Faced with an aging population requiring increasingly complex care, overwhelmed Canadian doctors are feeling more and more frustrated by their inability to properly serve their patients' health needs, a national survey of physicians reports.
In the survey of more than 20,000 doctors and doctors-in-training from across the country, 75 per cent reported that inadequate funding of the health-care system and an undersupply of physicians and other health professionals, along with paperwork and bureaucracy, are curtailing the amount and level of care they want to provide patients.
While that attitude was expressed by all the specialties, it is perhaps most pronounced among family physicians, simply because of their number and the nature of their practice, said Calvin Gutkin, executive director and CEO of the College of Family Physicians of Canada.
Almost half of Canada's roughly 60,000 doctors are family practitioners, and it's usually the specialty seen most often by patients, he said.
"I think the frustration remains related to just the capacity within the family medicine community to address all of the needs of the population," said Dr. Gutkin, whose organization conducts the triennial survey jointly with the Canadian Medical Association and the Royal College of Physicians and Surgeons of Canada.
"Physicians in most communities across the country are doing their best to try to see as many patients as they can," he said. "But still many of them have had to ... limit the number of new patients they can take. And we have community after community with patients who are unable to access a family physician for themselves or for their families.
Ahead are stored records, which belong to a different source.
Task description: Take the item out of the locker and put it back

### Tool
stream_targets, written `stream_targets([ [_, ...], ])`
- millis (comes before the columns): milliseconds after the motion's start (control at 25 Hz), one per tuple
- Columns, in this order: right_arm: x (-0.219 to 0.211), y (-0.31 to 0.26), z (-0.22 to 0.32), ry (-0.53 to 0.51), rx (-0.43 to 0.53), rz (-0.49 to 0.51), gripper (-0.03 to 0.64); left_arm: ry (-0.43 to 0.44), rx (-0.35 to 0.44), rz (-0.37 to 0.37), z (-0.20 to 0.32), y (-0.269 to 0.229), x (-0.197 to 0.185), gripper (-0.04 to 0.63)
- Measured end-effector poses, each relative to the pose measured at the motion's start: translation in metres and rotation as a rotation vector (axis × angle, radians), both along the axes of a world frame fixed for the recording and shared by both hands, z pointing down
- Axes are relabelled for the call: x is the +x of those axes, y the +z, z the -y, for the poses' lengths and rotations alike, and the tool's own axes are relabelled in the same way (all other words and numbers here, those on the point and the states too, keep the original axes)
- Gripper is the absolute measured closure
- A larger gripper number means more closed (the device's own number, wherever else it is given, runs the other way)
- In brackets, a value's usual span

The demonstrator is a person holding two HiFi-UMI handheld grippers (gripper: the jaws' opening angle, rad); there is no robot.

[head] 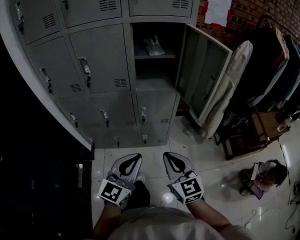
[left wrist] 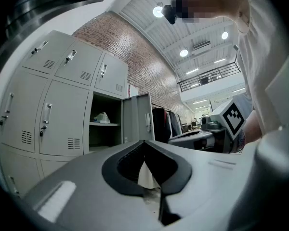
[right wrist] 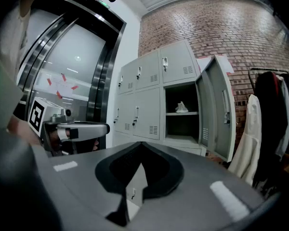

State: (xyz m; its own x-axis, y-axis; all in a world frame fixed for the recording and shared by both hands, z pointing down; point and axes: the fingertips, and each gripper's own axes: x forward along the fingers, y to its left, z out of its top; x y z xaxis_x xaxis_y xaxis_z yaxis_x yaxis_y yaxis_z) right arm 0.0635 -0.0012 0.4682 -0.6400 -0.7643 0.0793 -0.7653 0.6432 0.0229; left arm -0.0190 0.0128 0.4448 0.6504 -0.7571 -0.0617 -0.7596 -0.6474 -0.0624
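Observation:
The grey locker bank (head: 97, 59) has one compartment standing open, its door (head: 202, 76) swung out to the right. On the shelf inside lies a small pale crumpled item (head: 153, 46), also seen in the left gripper view (left wrist: 102, 118) and the right gripper view (right wrist: 181, 108). My left gripper (head: 138, 156) and right gripper (head: 166, 155) are held low, side by side near my body, well short of the locker. Both point toward it with jaws shut and nothing between them. Each jaw pair meets at its tip (left wrist: 144, 142) (right wrist: 140, 145).
A white coat (head: 230, 84) hangs right of the open door, in front of a rack of dark clothes (head: 282, 59). A low wooden stand (head: 250, 134) and a bag (head: 262, 176) sit on the tiled floor at right. A dark panel (head: 35, 174) fills the left.

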Motion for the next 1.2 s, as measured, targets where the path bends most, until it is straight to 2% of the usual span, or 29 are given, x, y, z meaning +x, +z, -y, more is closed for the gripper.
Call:
stream_targets([
  [360, -0.034, -0.011, 0.122, 0.054, 0.027, -0.001, 0.618, 0.045, 0.035, -0.048, 0.128, -0.016, -0.036, 0.626],
  [640, -0.065, -0.049, 0.230, 0.121, 0.107, 0.027, 0.618, 0.118, 0.103, -0.011, 0.228, -0.045, -0.063, 0.626],
  [880, -0.062, -0.067, 0.274, 0.153, 0.132, 0.027, 0.618, 0.129, 0.116, -0.010, 0.273, -0.054, -0.067, 0.626],
  [1120, -0.057, -0.075, 0.312, 0.136, 0.143, 0.017, 0.618, 0.121, 0.125, -0.022, 0.295, -0.056, -0.062, 0.626],
  [1200, -0.059, -0.086, 0.334, 0.120, 0.156, 0.016, 0.575, 0.116, 0.122, -0.021, 0.300, -0.055, -0.060, 0.626],
])
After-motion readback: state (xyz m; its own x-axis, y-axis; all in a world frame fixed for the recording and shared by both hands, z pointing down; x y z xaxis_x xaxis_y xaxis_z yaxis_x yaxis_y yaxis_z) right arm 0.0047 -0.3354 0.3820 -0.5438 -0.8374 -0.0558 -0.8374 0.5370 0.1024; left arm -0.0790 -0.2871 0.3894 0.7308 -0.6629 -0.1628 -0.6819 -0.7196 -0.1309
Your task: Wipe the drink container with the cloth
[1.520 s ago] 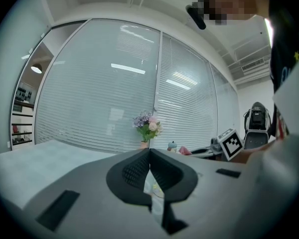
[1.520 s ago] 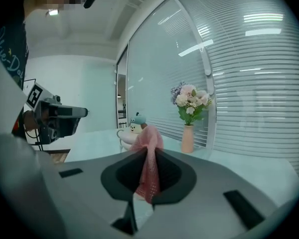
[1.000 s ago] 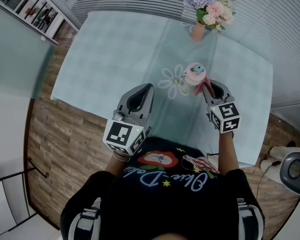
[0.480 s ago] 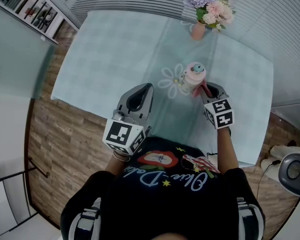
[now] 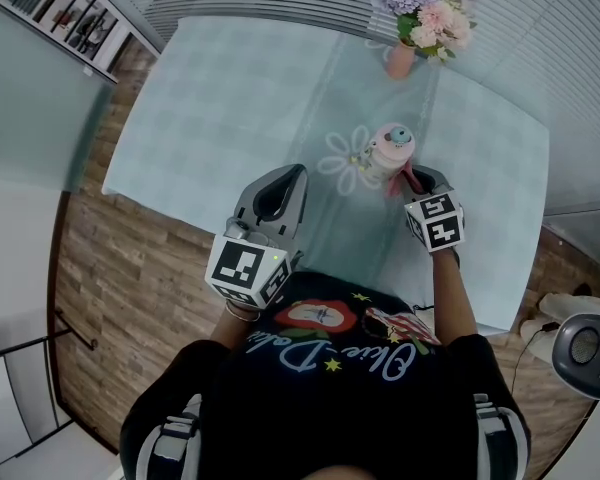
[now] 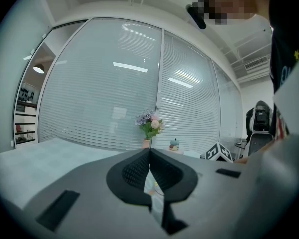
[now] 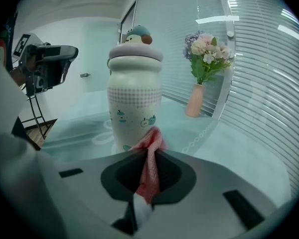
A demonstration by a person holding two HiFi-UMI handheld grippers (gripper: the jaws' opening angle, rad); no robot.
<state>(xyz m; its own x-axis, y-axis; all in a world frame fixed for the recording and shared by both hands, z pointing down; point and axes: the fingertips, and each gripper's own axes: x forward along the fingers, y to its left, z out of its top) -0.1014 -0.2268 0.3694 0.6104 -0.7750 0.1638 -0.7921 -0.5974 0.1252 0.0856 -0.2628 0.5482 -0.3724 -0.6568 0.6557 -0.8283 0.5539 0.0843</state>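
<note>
Right side has crept in a touch over the last second, the marker cube sliding closer to the bottle, while the left side hasn't budged. Setting the scene: a pale teal checked table (image 5: pixel 230 98) fills the view, a pink vase of flowers (image 5: pixel 400 60) at its far edge. Nearer the person and right of centre stands the cream, pink-lidded cylindrical drink container (image 5: pixel 388 148), upright on the tabletop, long axis straight up and down. And here's the relation that matters: the container sits dead ahead of the grey right gripper (image 5: pixel 410 180), just beyond its jaw tips, so the wipe looks set to run along that vertical wall, up from the base. That gripper is clamped tight on a pink checked cloth (image 7: pixel 149 171), the fabric pinched between the pads with its free end poking out front and, as far as the right gripper view shows, pressed against the lower body of the container. The grey left gripper (image 5: pixel 292 180) hangs well apart to the left, above the table's near part, jaws closed together with nothing between them, clearly the farther of the two. So it's the right one's job, and the container stands unsteadied, which could let it slide or tip under a firm push.
</note>
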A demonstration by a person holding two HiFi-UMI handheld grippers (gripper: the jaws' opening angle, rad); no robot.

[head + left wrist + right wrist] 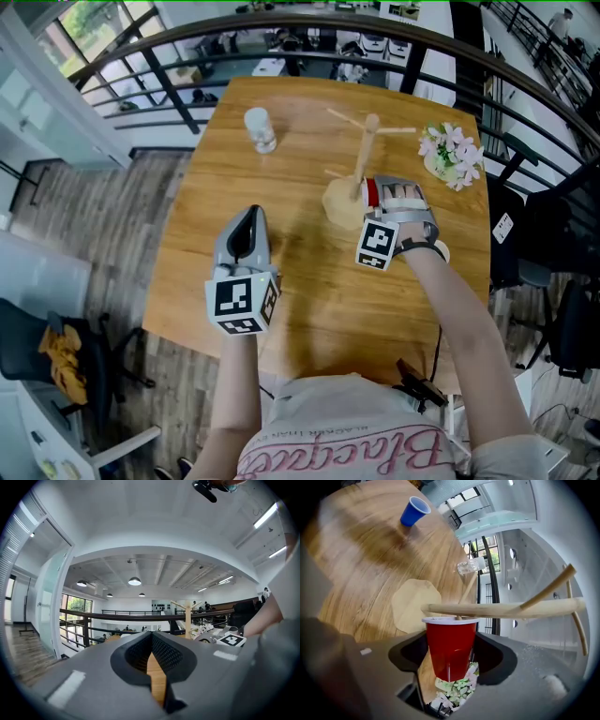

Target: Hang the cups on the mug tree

"And the family physicians themselves are aware of this and are very frustrated by this."
In fact, an estimated four million to five million Canadians do not have a family doctor, and physician groups lay the blame in part on a woefully understaffed health-care system.
CMA president Brian Day said the survey shows that about 4,000 doctors plan to retire in the next two years and medical school graduates will barely cover that loss. As well, 35 per cent of physicians surveyed said they plan to slow down and cut back on their practice.
To bring Canada's health system up to global standards, the country would immediately need to add 26,000 doctors, Dr. Day said from Vancouver. "That's not going to happen."
Besides further increasing medical school openings, Dr. Day said, government should make certification easier for the 1,500 doctors trained outside the country each year.
Louise Samson, president of the RCPSC, said more specialists are also needed to meet the growing needs of the patient population, which is getting older, living longer and beset by more complex health issues as a result.
As a radiologist in Montreal, Dr. Samson sees first-hand the long wait patients have for MRIs and CT scans because there are not enough technicians to perform the tests or radiologists to interpret the results.
"Despite government investments to achieve reduced wait times in priority areas such as cancer treatment, heart procedures, diagnostic imaging, joint replacements and sight restoration, the survey reveals that progress has been quite uneven," she said.
The survey also showed that only about a quarter of doctors are using electronic records to enter and retrieve patient information.
Although progress is being made in electronic record-keeping, secure and reliable systems are not widely in place, Dr. Gutkin said, leaving most doctors to deal with far less efficient means of storing and sharing patient information.
The doctors' groups are calling on the federal, provincial and territorial governments to:
Continue to address the education, training, recruitment and retention of physicians to ensure a sustainable work force that is ready to meet the changing health needs of Canadians;
Implement a co-ordinated, Canada-wide approach to educating, training, recruiting and retaining enough physicians to meet the needs of an aging population.